Elasticsearch Request Timeouts
Recently my team at Zignal Labs has been working on protecting our Elasticsearch cluster from runaway searches, which can suck up our cluster resources and impact all users.
One crude tool for this is the request timeout: if a search has been running for longer than X seconds then we expect that it is likely to be a “bad” search, and we should kill it. This has negative side-effects for the user running the query: they can’t get their data. But protecting the availability of the cluster as a whole trumps that concern.
Fortunately for us, request timeouts are supported by Elasticsearch! This setting “Specifies the period of time to wait for a response. If no response is received before the timeout expires, the request fails and returns an error”.
Except that it doesn’t. We bashed our head against this repeatedly: we would set a limit of 1 second, and the search would run for 30s before it was killed; with a limit of 30s we’d have searches running for minutes, and often not being killed at all. Searches with 10s timeouts would cancel eventually in staging, but never in production. What was going on?
Well, it turns out that the timeout setting is not a limit for how long a search can run for from the time it is dispatched by the client. Obviously that’s what you’d expect it to be that kind of timeout because
- it’s called
timeout
and - that’s what the docs say it is!
But then you look in Github and find issues like
- Add a hard time limit for the entire search request
- Apply timeout on the coordinating node too
- SearchRequest cancellation based on timeout
And it turns out that the timeout parameter is actually…
[…] only applied at the shard level. Shards are expected to wrap up ongoing work as soon as they hit the timeout and return a partial response. This is usually good enough, unless shard requests spend time in the search queue.

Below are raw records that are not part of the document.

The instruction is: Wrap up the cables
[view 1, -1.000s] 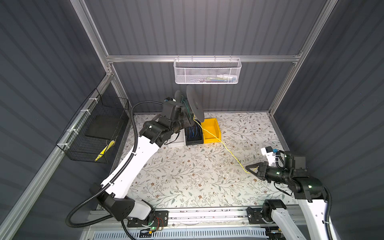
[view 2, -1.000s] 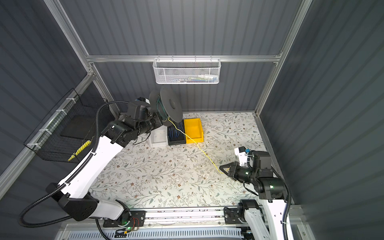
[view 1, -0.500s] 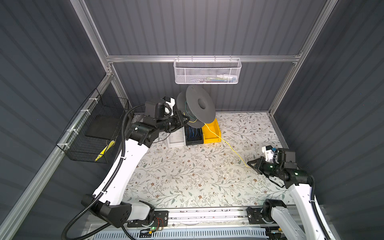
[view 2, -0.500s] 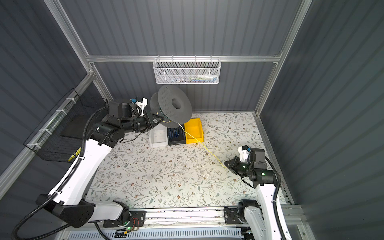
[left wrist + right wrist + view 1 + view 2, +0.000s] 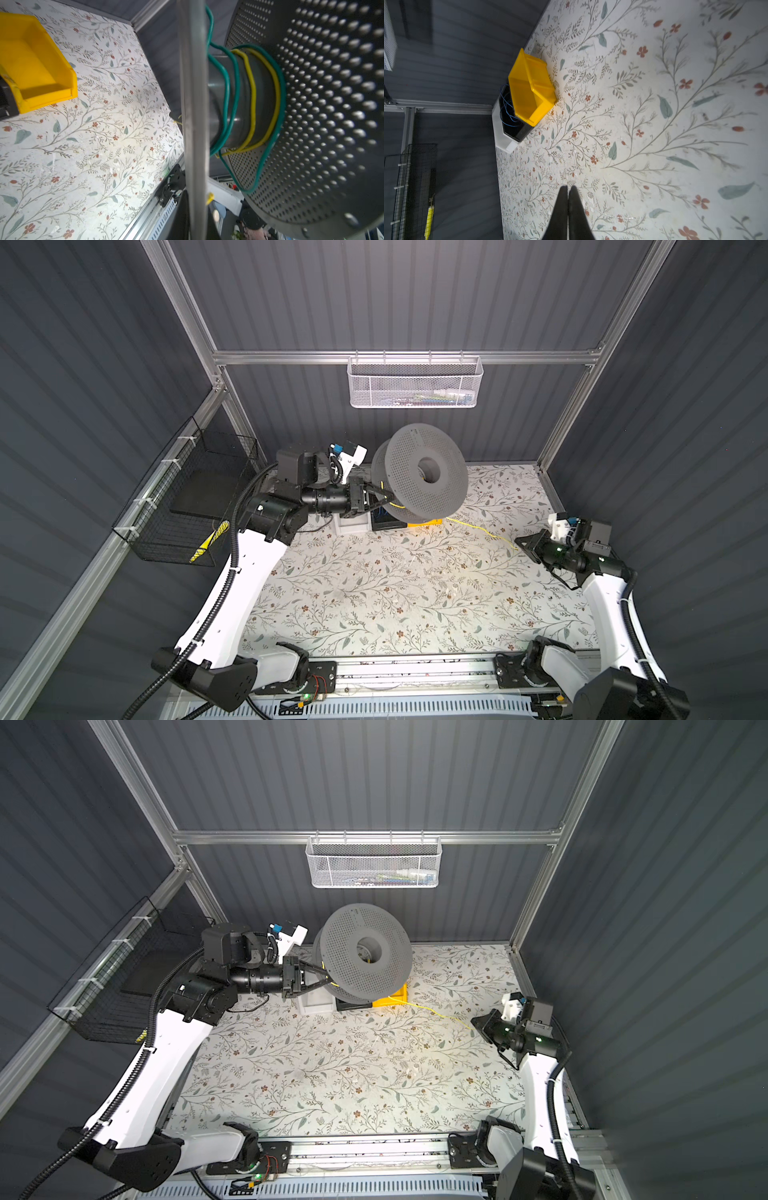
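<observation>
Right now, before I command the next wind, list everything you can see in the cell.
spool: 1, grey perforated, lifted, back centre
yellow wire: 1, yellow, turns on spool hub, tail stretched to right gripper
green wire: 1, green, on spool hub
yellow bin, black bin, white bin: 1 each, table's back
blue wires: several, blue, in black bin
mesh basket: 1, white, back rail
wire basket: 1, black, left wall
table cover: 1, floral, tabletop
left gripper: 1, black, shut on spool flange
right gripper: 1, black, shut on yellow wire's end
</observation>
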Controlling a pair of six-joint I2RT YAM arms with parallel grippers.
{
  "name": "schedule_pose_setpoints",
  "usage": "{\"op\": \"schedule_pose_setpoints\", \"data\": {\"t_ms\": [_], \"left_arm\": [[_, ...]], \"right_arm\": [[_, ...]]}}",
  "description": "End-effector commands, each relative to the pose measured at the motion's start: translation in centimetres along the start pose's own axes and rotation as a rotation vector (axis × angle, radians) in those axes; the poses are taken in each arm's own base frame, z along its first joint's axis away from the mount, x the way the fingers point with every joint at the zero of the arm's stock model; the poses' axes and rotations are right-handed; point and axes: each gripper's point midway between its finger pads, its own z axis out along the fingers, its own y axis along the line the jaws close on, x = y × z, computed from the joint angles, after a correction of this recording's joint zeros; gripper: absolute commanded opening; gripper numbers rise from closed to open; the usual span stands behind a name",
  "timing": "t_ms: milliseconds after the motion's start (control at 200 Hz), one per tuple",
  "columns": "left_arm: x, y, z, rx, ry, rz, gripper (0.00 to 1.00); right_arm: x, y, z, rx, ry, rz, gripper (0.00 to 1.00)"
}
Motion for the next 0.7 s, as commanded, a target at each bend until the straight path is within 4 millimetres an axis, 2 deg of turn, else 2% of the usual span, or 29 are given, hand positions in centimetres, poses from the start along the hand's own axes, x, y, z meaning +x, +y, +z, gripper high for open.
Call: {"op": "schedule_pose_setpoints", "data": {"t_ms": [0, 230, 510, 645, 695], "left_arm": [[2.5, -4.0, -1.7, 0.164, 0.067, 0.191, 0.00], [5.9, -0.4, -0.6, 0.021, 0.170, 0.200, 0.00], [8.8, 0.8, 1.7, -0.037, 0.287, 0.286, 0.00], [9.7, 2.1, 3.4, -0.103, 0.335, 0.336, 0.00], [10.9, 2.7, 3.9, -0.146, 0.387, 0.346, 0.00]], "right_arm": [[-3.1, -0.1, -0.9, 0.016, -0.087, -0.010, 0.00], [-8.4, 2.8, -2.5, -0.008, -0.215, -0.019, 0.00], [-15.3, 6.9, -3.5, -0.019, -0.263, -0.087, 0.00], [-17.4, 8.8, -3.3, -0.021, -0.257, -0.124, 0.00], [-18.0, 9.7, -3.1, -0.024, -0.255, -0.138, 0.00]]}}
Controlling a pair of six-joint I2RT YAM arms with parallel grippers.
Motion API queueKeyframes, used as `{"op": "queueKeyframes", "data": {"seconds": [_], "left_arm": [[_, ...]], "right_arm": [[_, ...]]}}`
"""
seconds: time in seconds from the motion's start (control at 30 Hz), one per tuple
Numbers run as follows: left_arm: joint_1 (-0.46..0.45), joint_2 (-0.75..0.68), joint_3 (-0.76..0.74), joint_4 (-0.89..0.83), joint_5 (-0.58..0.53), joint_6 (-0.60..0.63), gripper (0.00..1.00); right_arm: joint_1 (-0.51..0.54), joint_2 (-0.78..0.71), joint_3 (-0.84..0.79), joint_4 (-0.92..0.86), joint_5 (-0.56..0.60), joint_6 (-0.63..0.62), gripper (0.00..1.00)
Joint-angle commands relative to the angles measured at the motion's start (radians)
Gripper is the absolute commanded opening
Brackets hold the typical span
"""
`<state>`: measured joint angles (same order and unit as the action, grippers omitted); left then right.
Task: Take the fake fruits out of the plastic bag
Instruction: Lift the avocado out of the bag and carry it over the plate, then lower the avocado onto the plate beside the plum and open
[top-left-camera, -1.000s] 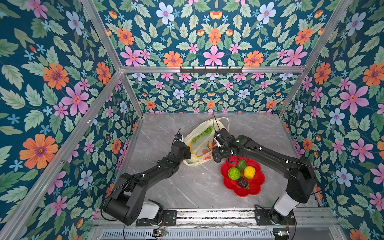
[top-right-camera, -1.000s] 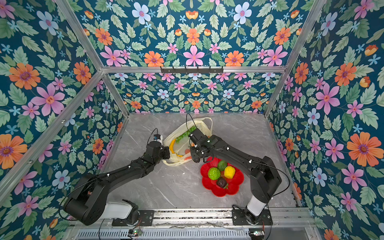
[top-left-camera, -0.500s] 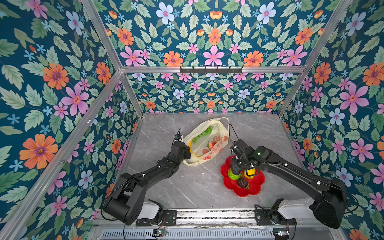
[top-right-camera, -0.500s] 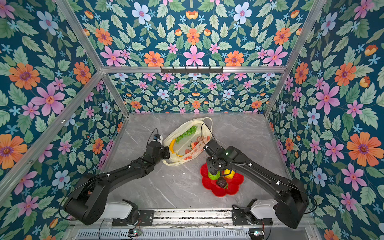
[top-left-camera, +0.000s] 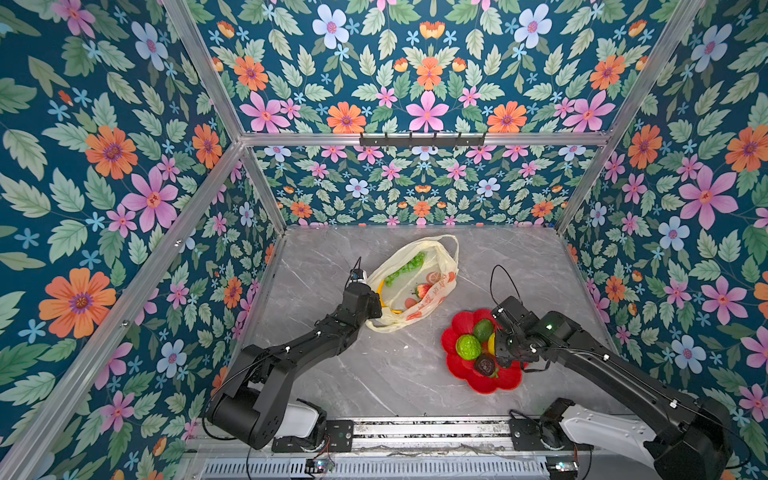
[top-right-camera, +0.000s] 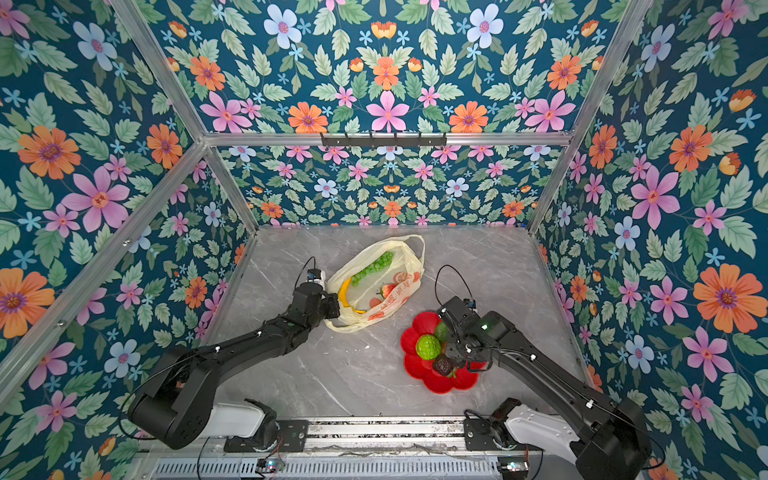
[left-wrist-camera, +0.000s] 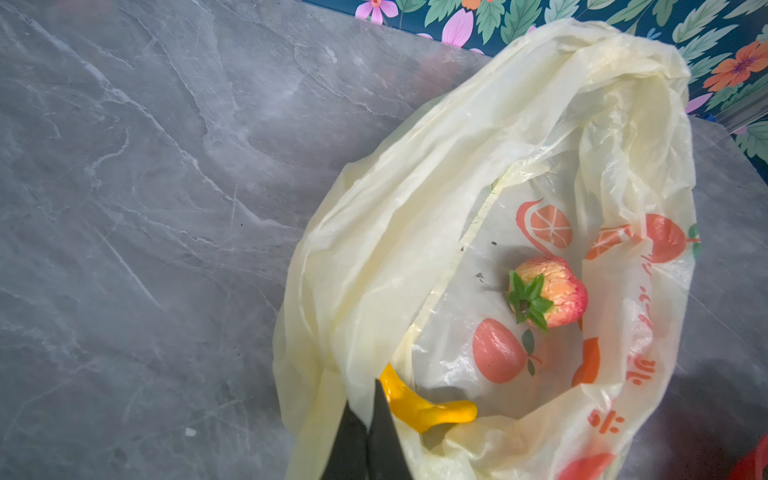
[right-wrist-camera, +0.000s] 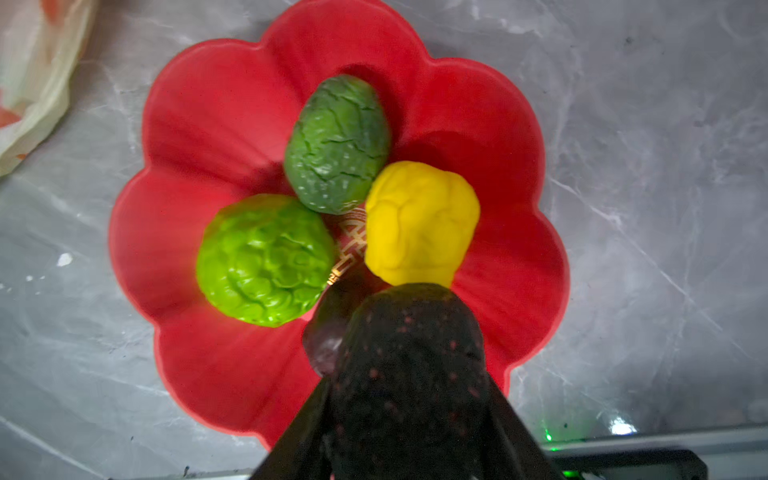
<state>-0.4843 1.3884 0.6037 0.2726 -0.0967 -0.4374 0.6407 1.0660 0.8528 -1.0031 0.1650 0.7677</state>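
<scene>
The cream-yellow plastic bag lies open on the grey table. Inside it are a yellow banana, a pink-red strawberry and a green grape bunch. My left gripper is shut on the bag's near rim film. My right gripper hangs over the red plate, shut on a dark speckled fruit. On the plate lie a bumpy lime-green ball, a green avocado-like piece, a yellow lemon and a dark piece.
Flowered walls close the table in at the back and both sides. A metal rail runs along the front edge, where both arm bases stand. Bare grey tabletop lies between the bag and the plate.
My right gripper has moved from the bag's mouth over to the red plate, carrying the dark speckled fruit. The left gripper has kept its hold on the bag.
</scene>
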Motion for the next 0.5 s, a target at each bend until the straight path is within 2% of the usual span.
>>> {"op": "queueKeyframes", "data": {"seconds": [0.0,0.47], "left_arm": [[0.001,0.001,0.004,0.005,-0.008,0.011,0.02],[0.001,0.003,0.005,0.006,-0.006,0.011,0.02]], "right_arm": [[-0.010,-0.021,-0.031,-0.018,0.036,0.066,0.39],[-0.016,-0.011,-0.126,0.041,0.018,0.122,0.40]]}}
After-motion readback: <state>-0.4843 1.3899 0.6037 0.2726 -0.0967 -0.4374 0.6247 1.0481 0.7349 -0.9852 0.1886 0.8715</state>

So, it’s not doing what we think it’s doing. Or what the docs says it’s doing. If your cluster is not loaded then your search queue is probably empty (or items don’t spend very long in it) and timeout
is going to work pretty much like how it’s documented. But if you don’t live in that world (perhaps, say, your cluster is experiencing heavy load and your search queue is filling up) then you’re going to get a pretty different kind of behaviour.
The kind of behaviour that leads to spending a couple of days being utterly confused about what’s going on.
As is often the case, the truth is in the Github comments. I ended up implementing our own task cancellation.